[Collection entries]
# # # # #

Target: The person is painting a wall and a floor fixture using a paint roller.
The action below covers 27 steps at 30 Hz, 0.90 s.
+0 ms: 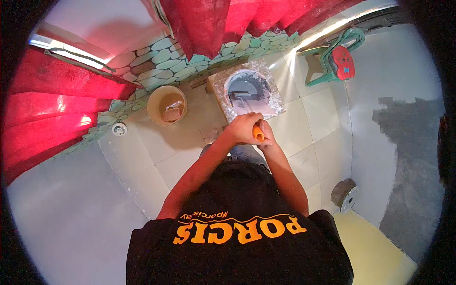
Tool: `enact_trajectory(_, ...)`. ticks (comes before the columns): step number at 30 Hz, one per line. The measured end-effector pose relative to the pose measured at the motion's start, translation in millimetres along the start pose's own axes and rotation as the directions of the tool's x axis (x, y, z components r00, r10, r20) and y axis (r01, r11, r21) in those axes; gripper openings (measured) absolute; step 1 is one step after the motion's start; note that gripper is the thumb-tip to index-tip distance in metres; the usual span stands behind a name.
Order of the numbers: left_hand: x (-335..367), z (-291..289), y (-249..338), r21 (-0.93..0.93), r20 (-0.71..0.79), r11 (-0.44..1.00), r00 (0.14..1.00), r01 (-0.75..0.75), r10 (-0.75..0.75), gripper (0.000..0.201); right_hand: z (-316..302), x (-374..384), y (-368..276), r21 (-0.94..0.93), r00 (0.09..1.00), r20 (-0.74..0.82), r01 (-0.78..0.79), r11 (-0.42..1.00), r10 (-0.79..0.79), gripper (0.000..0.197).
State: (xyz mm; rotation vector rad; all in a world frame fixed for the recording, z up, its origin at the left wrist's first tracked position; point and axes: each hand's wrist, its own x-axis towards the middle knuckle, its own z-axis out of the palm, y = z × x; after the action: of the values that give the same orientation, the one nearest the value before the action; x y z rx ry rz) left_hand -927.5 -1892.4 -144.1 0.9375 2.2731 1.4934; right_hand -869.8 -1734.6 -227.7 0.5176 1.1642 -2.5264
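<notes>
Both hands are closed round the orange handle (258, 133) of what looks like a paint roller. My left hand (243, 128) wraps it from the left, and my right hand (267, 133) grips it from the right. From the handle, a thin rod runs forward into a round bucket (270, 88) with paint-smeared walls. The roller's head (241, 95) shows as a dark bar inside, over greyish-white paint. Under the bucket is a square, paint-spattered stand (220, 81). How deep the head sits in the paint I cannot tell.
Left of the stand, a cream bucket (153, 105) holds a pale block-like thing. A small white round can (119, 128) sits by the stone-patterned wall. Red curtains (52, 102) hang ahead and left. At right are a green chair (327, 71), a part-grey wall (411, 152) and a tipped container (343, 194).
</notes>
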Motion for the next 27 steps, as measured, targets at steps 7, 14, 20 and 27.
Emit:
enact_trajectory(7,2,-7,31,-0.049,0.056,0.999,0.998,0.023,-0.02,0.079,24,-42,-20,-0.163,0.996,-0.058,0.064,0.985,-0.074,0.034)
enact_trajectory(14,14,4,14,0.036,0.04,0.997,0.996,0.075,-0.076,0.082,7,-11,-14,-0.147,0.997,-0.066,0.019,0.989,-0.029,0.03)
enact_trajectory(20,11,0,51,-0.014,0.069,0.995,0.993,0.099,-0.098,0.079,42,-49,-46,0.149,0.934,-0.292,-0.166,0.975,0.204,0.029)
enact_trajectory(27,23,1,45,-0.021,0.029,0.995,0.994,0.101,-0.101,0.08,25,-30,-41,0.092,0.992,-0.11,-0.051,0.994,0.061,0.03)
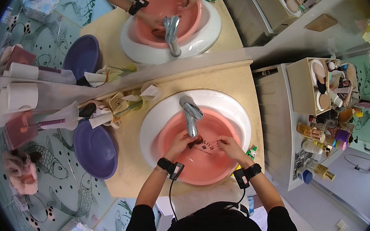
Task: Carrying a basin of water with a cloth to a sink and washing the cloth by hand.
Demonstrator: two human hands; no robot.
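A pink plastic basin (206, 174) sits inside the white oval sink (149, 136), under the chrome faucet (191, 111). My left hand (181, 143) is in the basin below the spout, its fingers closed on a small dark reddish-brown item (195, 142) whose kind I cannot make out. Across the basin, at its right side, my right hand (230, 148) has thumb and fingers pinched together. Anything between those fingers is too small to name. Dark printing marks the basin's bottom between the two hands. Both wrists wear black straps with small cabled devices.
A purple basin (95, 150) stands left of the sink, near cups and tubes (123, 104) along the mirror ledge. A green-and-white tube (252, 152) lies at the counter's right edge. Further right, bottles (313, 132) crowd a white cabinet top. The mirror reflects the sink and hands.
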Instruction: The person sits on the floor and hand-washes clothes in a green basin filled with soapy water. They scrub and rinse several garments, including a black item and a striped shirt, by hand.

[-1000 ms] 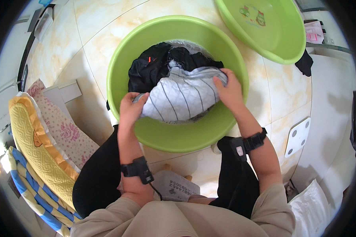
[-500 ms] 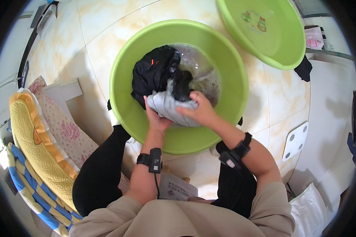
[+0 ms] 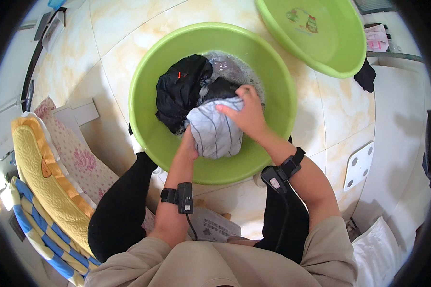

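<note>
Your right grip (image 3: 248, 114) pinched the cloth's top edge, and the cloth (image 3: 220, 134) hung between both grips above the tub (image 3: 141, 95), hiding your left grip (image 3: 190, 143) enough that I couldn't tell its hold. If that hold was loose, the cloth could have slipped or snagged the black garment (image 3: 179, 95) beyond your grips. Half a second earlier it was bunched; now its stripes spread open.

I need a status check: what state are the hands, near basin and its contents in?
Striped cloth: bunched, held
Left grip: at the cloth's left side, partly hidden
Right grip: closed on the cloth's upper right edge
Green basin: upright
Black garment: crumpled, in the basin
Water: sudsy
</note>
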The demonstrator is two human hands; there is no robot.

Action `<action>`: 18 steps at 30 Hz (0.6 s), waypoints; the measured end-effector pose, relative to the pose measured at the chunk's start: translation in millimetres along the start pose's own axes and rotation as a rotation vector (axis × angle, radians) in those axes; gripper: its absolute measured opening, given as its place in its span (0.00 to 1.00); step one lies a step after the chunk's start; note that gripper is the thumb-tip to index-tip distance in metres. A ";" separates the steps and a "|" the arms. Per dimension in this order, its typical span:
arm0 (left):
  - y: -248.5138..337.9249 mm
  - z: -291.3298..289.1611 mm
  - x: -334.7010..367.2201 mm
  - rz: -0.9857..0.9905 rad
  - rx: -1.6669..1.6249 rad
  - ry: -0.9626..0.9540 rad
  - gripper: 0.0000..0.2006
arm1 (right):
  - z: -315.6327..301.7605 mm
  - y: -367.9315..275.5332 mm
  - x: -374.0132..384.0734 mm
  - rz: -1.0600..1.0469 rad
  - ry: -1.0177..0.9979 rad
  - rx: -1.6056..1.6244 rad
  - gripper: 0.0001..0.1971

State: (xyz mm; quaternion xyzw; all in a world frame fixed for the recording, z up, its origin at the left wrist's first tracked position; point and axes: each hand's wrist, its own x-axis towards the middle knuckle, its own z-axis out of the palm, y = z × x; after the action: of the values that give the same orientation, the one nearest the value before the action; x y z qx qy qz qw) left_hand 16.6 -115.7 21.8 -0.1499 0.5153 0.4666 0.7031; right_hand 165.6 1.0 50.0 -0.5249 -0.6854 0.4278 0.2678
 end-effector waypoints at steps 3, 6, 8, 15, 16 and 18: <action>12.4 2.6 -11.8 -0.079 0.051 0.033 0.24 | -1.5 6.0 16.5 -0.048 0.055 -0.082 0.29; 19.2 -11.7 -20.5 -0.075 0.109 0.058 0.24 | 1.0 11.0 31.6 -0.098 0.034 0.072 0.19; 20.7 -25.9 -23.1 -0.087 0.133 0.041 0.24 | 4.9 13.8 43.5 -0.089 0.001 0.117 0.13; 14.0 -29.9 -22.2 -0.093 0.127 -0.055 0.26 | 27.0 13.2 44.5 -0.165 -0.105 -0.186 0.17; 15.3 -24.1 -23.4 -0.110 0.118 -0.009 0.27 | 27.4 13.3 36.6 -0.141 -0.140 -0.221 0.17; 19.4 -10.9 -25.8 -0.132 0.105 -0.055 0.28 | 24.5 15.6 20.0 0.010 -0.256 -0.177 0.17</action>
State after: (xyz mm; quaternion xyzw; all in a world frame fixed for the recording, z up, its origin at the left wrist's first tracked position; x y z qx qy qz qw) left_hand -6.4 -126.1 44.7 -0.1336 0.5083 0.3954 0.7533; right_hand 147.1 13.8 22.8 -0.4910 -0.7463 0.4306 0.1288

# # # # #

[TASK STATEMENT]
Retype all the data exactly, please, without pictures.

[TASK RESULT]
Target: The person is painting a wall and a floor fixture using a paint roller.
The action below covers 27 steps at 30 Hz, 0.90 s.
+0 ms: 
Tool: `enact_trajectory(_, ...)`. ticks (comes before the columns): step number at 30 Hz, one per line. The measured end-effector pose relative to the pose measured at the motion's start, translation in millimetres along the start pose's own axes and rotation as the directions of the tool's x axis (x, y, z components r00, r10, r20) and y axis (r01, r11, r21) in those axes; gripper openings (measured) absolute; step 1 is one step after the motion's start; note that gripper is the thumb-tip to index-tip distance in metres; the usual span stands behind a name.
Order of the numbers: left_hand: x (-335..367), z (-291..289), y (-249..338), r21 (-0.93..0.93), r20 (-0.71..0.79), r11 (-0.44..1.00), r00 (0.14..1.00), r01 (-0.75..0.75), r10 (-0.75..0.75), gripper (0.000..0.201); right_hand: z (-316..302), x (-374..384), y (-368..276), r21 (-0.94..0.93), r00 (0.09..1.00), r20 (-0.74..0.82), r01 (-0.78..0.79), r11 (-0.42..1.00), r10 (-0.79..0.79), gripper (0.000..0.197).
State: (xyz mm; rotation vector rad; all in a world frame fixed for the recording, z up, its origin at the left wrist's first tracked position; point and axes: each hand's wrist, its own x-axis towards the middle knuckle, its own z-axis out of the palm, y = z × x; after the action: of the values that give the same orientation, the one nearest the value before the action; x y z rx ry rz) left_hand -927.5 -1892.4 -144.1 0.9375 2.2731 1.4934; right_hand -869.8 -1734.6 -227.7 0.5176 1.1642 -2.5264
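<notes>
Both hands are closed round the orange handle (258, 133) of what looks like a paint roller. My left hand (243, 128) wraps it from the left, and my right hand (267, 133) grips it from the right. From the handle, a thin rod runs forward into a round bucket (270, 88) with paint-smeared walls. The roller's head (241, 95) shows as a dark bar inside, over greyish-white paint. Under the bucket is a square, paint-spattered stand (220, 81). How deep the head sits in the paint I cannot tell.
Left of the stand, a cream bucket (153, 105) holds a pale block-like thing. A small white round can (119, 128) sits by the stone-patterned wall. Red curtains (52, 102) hang ahead and left. At right are a green chair (327, 71), a part-grey wall (411, 152) and a tipped container (343, 194).
</notes>
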Motion for the next 27 steps, as measured, targets at steps 7, 14, 20 and 27.
Emit:
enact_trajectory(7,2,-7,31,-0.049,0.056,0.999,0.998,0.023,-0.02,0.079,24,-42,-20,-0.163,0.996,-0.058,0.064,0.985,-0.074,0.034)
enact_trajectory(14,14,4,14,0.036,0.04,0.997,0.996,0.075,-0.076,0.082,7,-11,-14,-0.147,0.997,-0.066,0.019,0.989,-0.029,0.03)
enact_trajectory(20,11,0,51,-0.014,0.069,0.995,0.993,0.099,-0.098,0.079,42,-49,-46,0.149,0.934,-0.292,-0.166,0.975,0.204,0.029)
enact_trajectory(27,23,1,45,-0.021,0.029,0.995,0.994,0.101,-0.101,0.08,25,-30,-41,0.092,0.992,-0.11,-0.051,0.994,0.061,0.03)
Task: Carrying a basin of water with a cloth to a sink and washing the cloth by hand.
Demonstrator: two human hands; no robot.
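A pink plastic basin (206, 174) sits inside the white oval sink (149, 136), under the chrome faucet (191, 111). My left hand (181, 143) is in the basin below the spout, its fingers closed on a small dark reddish-brown item (195, 142) whose kind I cannot make out. Across the basin, at its right side, my right hand (230, 148) has thumb and fingers pinched together. Anything between those fingers is too small to name. Dark printing marks the basin's bottom between the two hands. Both wrists wear black straps with small cabled devices.
A purple basin (95, 150) stands left of the sink, near cups and tubes (123, 104) along the mirror ledge. A green-and-white tube (252, 152) lies at the counter's right edge. Further right, bottles (313, 132) crowd a white cabinet top. The mirror reflects the sink and hands.
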Instruction: The person sits on the floor and hand-washes clothes in a green basin filled with soapy water. They scrub and rinse several garments, including a black item and a striped shirt, by hand.

[-1000 ms] 
[-500 ms] 
[+0 ms] 

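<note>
Your right grip (image 3: 248, 114) pinched the cloth's top edge, and the cloth (image 3: 220, 134) hung between both grips above the tub (image 3: 141, 95), hiding your left grip (image 3: 190, 143) enough that I couldn't tell its hold. If that hold was loose, the cloth could have slipped or snagged the black garment (image 3: 179, 95) beyond your grips. Half a second earlier it was bunched; now its stripes spread open.

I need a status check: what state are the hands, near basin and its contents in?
Striped cloth: bunched, held
Left grip: at the cloth's left side, partly hidden
Right grip: closed on the cloth's upper right edge
Green basin: upright
Black garment: crumpled, in the basin
Water: sudsy
</note>
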The demonstrator is two human hands; there is no robot.

Action `<action>`: 18 steps at 30 Hz (0.6 s), waypoints; the measured end-effector pose, relative to the pose measured at the chunk's start: translation in millimetres along the start pose's own axes and rotation as a rotation vector (axis × angle, radians) in those axes; gripper: its absolute measured opening, given as its place in its span (0.00 to 1.00); step one lies a step after the chunk's start; note that gripper is the thumb-tip to index-tip distance in metres. A ";" separates the steps and a "|" the arms. Per dimension in this order, its typical span:
arm0 (left):
  - y: -248.5138..337.9249 mm
  - z: -291.3298..289.1611 mm
  - x: -334.7010..367.2201 mm
  - rz: -0.9857..0.9905 rad
  - rx: -1.6669..1.6249 rad
  - ry: -0.9626..0.9540 rad
  - gripper: 0.0000..0.2006
arm1 (right):
  - z: -315.6327..301.7605 mm
  - y: -367.9315..275.5332 mm
  - x: -374.0132..384.0734 mm
  - rz: -1.0600..1.0469 rad
  - ry: -1.0177..0.9979 rad
  - rx: -1.6056..1.6244 rad
  - gripper: 0.0001..0.1971

State: (xyz mm; quaternion xyzw; all in a world frame fixed for the recording, z up, its origin at the left wrist's first tracked position; point and axes: each hand's wrist, its own x-axis towards the middle knuckle, its own z-axis out of the palm, y = z × x; after the action: of the values that give the same orientation, the one nearest the value before the action; x y z qx qy qz qw) left_hand 16.6 -115.7 21.8 -0.1499 0.5153 0.4666 0.7031; right_hand 165.6 1.0 50.0 -0.5249 -0.6854 0.4278 0.2678
 end-effector waypoints at steps 3, 6, 8, 15, 16 and 18: <action>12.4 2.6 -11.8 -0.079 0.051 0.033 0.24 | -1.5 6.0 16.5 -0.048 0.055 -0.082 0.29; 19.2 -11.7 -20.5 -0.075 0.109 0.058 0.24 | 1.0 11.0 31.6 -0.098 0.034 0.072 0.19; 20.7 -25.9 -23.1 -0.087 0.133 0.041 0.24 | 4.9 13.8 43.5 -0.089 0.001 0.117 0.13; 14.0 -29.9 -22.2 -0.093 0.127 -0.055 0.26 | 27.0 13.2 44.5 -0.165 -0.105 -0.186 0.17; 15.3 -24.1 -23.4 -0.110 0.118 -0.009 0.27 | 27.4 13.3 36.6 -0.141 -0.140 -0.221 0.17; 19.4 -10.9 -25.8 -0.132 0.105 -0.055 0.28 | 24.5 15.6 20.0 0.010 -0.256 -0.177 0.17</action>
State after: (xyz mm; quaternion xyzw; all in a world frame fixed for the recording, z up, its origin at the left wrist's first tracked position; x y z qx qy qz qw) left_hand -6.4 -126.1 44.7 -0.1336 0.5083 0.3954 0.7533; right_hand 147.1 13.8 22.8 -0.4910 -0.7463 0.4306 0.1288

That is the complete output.